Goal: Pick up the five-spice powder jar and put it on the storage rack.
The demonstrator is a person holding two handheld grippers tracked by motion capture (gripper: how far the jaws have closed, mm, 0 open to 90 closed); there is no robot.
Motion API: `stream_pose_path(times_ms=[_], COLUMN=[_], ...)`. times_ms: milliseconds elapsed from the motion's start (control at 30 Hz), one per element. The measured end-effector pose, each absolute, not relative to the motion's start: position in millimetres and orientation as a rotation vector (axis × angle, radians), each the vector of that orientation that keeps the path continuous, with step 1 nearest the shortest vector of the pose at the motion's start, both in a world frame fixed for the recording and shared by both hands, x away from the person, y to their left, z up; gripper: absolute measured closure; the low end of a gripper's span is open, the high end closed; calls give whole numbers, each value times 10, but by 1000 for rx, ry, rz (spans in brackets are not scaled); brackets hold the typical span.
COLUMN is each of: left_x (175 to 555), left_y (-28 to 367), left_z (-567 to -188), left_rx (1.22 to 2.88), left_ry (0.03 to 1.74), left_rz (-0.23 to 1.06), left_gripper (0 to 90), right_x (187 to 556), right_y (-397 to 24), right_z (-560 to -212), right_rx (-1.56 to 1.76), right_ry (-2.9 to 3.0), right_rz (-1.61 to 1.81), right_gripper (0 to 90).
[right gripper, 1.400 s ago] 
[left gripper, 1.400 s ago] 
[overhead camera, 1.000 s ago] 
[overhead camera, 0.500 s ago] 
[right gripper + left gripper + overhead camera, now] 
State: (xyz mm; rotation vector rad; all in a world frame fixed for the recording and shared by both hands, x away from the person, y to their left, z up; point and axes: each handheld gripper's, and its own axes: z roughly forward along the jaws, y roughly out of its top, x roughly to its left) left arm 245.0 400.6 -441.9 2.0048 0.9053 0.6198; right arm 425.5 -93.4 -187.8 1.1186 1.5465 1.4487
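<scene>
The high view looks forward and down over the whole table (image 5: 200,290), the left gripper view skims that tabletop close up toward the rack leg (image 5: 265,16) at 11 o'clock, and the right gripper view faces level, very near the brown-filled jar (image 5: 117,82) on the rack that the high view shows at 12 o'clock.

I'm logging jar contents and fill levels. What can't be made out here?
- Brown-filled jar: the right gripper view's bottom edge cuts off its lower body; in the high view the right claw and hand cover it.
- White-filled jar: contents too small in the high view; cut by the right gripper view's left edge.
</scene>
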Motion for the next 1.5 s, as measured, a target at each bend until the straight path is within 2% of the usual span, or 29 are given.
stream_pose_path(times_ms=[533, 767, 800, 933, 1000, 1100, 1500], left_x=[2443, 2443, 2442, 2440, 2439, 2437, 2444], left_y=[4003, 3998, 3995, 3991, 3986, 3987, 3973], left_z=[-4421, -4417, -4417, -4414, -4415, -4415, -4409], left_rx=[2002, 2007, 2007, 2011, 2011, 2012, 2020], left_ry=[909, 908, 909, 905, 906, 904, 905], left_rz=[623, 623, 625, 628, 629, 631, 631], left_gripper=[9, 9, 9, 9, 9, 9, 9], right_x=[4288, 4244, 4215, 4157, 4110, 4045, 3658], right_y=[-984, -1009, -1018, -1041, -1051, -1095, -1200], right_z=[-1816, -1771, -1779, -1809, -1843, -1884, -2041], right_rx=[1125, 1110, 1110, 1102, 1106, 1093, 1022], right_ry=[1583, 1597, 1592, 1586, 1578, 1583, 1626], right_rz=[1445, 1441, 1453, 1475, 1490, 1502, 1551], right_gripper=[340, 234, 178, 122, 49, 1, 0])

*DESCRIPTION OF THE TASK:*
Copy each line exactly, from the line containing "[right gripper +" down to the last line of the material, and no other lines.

*OUTPUT FOR THIS TASK:*
[right gripper + left gripper + overhead camera, now] 
State: (xyz mm; rotation vector rad; all in a world frame fixed for the recording and shared by both hands, x away from the person, y to their left, z up; point and axes: each handheld gripper's, and its own axes: z roughly forward along the jaws, y roughly out of its top, x roughly to its left) left arm 245.0 400.6 -441.9 2.0048 0.9053 0.6198; right arm 425.5 -93.4 -187.8 1.1186 1.5465 1.4487
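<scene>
The high view looks forward and down over the whole table (image 5: 200,290), the left gripper view skims that tabletop close up toward the rack leg (image 5: 265,16) at 11 o'clock, and the right gripper view faces level, very near the brown-filled jar (image 5: 117,82) on the rack that the high view shows at 12 o'clock.

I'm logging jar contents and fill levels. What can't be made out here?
- Brown-filled jar: the right gripper view's bottom edge cuts off its lower body; in the high view the right claw and hand cover it.
- White-filled jar: contents too small in the high view; cut by the right gripper view's left edge.
</scene>
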Motion for the next 1.5 s, as measured, a target at each bend until the straight path is within 2% of the usual span, or 29 are given.
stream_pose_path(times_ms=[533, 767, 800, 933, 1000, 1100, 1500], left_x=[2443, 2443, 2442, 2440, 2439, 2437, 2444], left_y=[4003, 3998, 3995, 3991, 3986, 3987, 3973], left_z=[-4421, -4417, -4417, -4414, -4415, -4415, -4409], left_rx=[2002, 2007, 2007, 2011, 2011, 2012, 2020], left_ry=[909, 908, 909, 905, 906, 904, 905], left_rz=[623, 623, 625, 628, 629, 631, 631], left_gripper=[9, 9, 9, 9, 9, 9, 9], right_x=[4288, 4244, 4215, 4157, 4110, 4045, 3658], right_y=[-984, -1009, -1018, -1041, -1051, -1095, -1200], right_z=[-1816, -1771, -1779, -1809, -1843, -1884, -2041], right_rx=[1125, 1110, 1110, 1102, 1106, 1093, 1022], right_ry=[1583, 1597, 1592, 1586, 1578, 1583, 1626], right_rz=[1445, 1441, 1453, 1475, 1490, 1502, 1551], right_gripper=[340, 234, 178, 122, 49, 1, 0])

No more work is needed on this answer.